Myanmar, India’s gateway to Southeast Asia and a State infamous for its notorious drug trafficking poses a serious challenge to India’s national security due to the illicit flow of drugs from Myanmar to the Northeastern states of India. Myanmar is the second largest producer of Opium poppy and the leading manufacturer of synthetic drugs and forms the ‘Golden Triangle’ along with Thailand and Laos. The Indian states of Mizoram, Manipur, Nagaland and Arunachal Pradesh share a porous border with Myanmar that enables drug trafficking in the region. The political instabilities caused by the conflicts between Myanmar’s Army, Tatmadaw and the ethnic militias have become a conducive environment for drug cartels in trafficking narcotics. India has become one of the major markets for these drugs. The study explores the trends in the trafficking of drugs before and after the Myanmar coup of 2021 and further looks into the security challenges faced by India due to these narcotics flows.

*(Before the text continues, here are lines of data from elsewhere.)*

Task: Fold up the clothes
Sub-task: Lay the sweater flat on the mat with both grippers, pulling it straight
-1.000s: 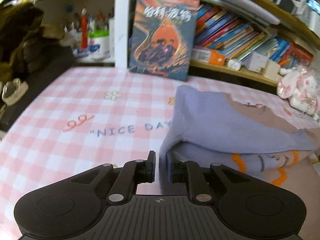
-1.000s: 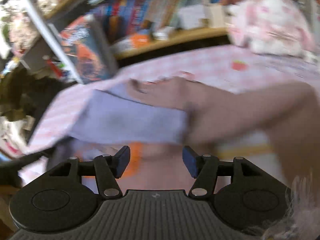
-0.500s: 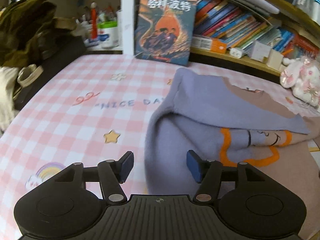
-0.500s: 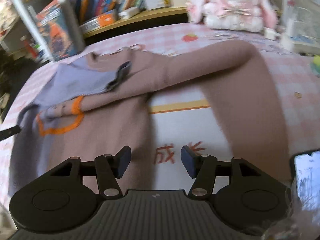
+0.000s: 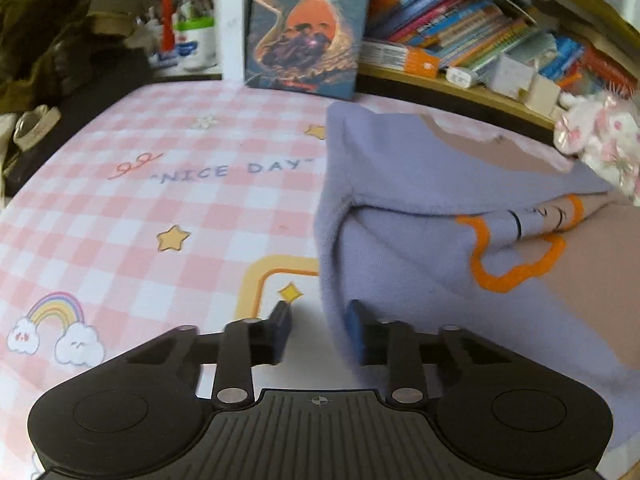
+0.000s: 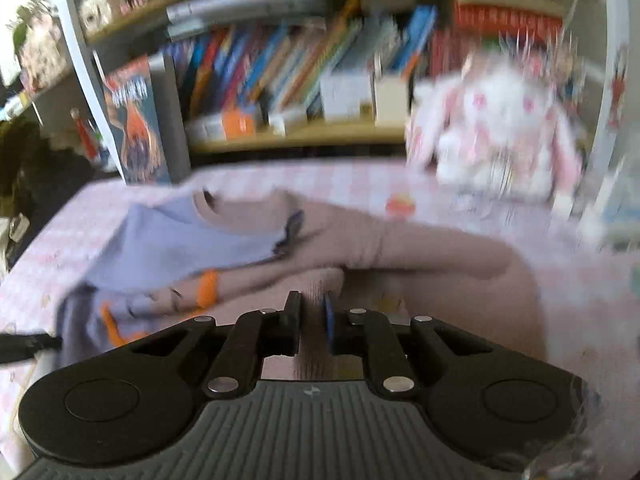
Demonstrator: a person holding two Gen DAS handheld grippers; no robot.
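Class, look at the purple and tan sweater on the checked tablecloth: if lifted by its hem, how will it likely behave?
The sweater is probably floppy: its folded sleeve drapes in soft creases. It likely sags from wherever it is pinched, as the right tongs bunch its hem. Its fuzzy knit should not be slippery on the tablecloth.

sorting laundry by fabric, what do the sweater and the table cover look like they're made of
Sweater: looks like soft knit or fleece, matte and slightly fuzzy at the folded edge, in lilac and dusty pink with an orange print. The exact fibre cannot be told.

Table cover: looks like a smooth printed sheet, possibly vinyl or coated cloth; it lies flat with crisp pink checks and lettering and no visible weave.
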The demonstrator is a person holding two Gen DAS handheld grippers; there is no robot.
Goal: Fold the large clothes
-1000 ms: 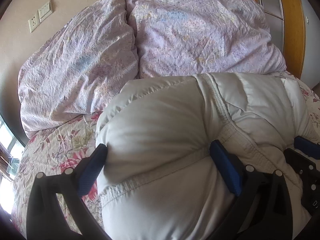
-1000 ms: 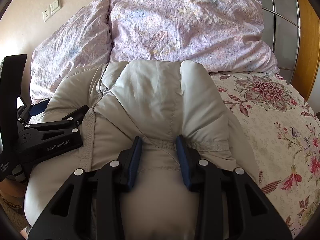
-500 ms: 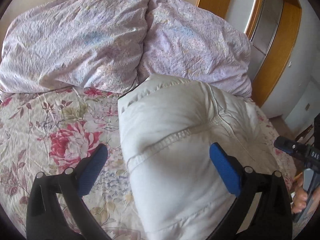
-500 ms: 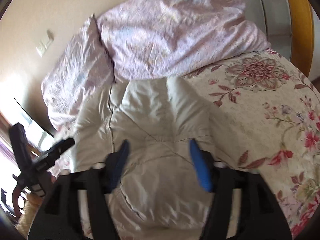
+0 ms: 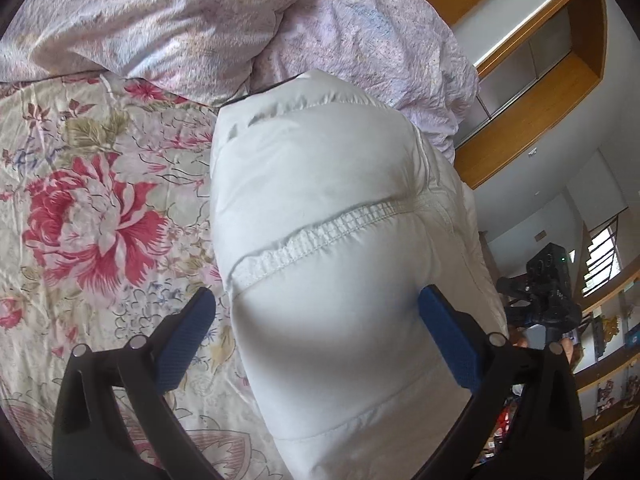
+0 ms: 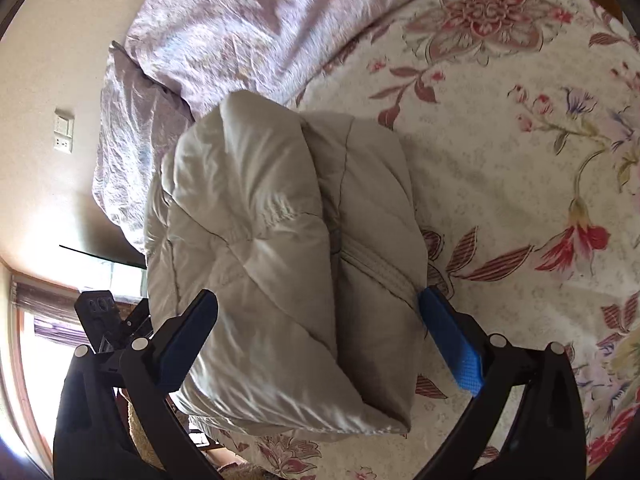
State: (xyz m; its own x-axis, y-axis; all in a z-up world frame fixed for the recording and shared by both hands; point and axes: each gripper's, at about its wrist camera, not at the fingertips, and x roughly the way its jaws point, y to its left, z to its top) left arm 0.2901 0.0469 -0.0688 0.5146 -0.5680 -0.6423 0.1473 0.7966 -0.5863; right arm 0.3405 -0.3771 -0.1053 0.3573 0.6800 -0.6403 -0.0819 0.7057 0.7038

Non-traditional security challenges such as transnational organised crimes are taking centre stage in disrupting the peace and harmony of the State, and one of the most prevalent transnational organised crimes that facilitate other crimes is drug trafficking. Even though for a long time Latin American countries have been central in the crimes pertaining to drugs, today, Asian countries, mainly South Asian as well as Southeast Asian countries, with the presence of ‘Golden Crescent’(Afghanistan-Iran-Pakistan) and ‘Golden Triangle’ (Myanmar-Laos-Thailand) are facing serious challenges of the growing drug production and consumption facilitated by geographical factors as well as political instabilities in the region. According to the United Nations Office on Drugs and Crime (UNODC), “drug trafficking is a global illicit trade involving the cultivation, manufacture, distribution, and sale of substances which are subject to drug prohibition laws” (UNODC 2023). The decline in sociocultural, political and economic growth leads to economic instabilities which in turn result in the economically weaker section of the population resorting to illicit economies.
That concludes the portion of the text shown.